Could 100 Kilometer high towers usher in the next space age?
JULY 29, 2011
A private European organization has
a proposal for creating 100-300 kilometer high multipurpose towers. The towers
would be composed of moveable lighter-than-air rings stacked upon each other.
Modules would be added from the bottom up and filled with a light gas. Shuttles
within the shaft could take people and payloads to the top, slowly but
inexpensively. In an interview with Sander Olson, Patrick Vankeirsbilk
describes how the first towers could become operational within a decade, and
could be used both for tourism and for getting payloads inexpensively into
space.
Patrick Vankeirsbilck
Question: How did the concept of the Spaceshaft originate?

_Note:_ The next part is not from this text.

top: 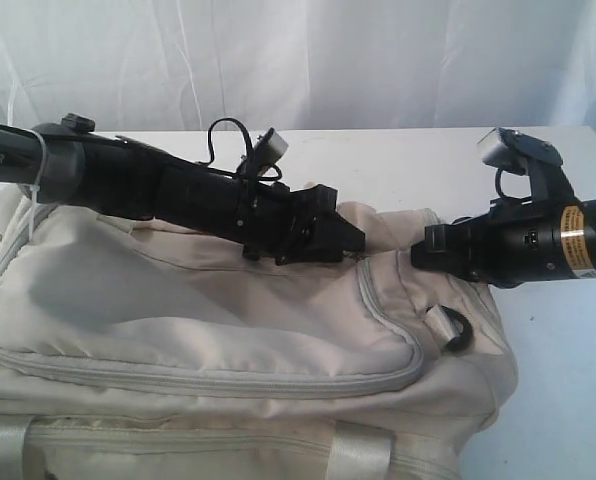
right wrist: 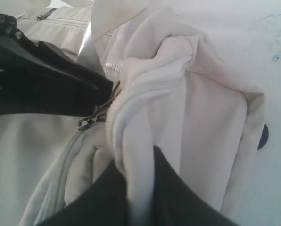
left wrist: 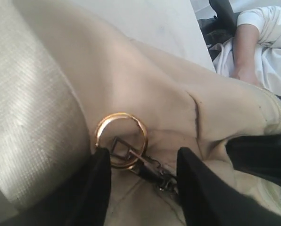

The concept only emerged within the past five years or so. I was
approached by a business partner who worked on offshore oil platforms. He was
working on buoyant structures in the ocean, which he transposed into buoyant
structures in the atmosphere. He called this concept SpaceShaft, and we believe
that this concept could provide an inexpensive way to lift structures into
space, using current technology.
Question: And this shaft is a single structure?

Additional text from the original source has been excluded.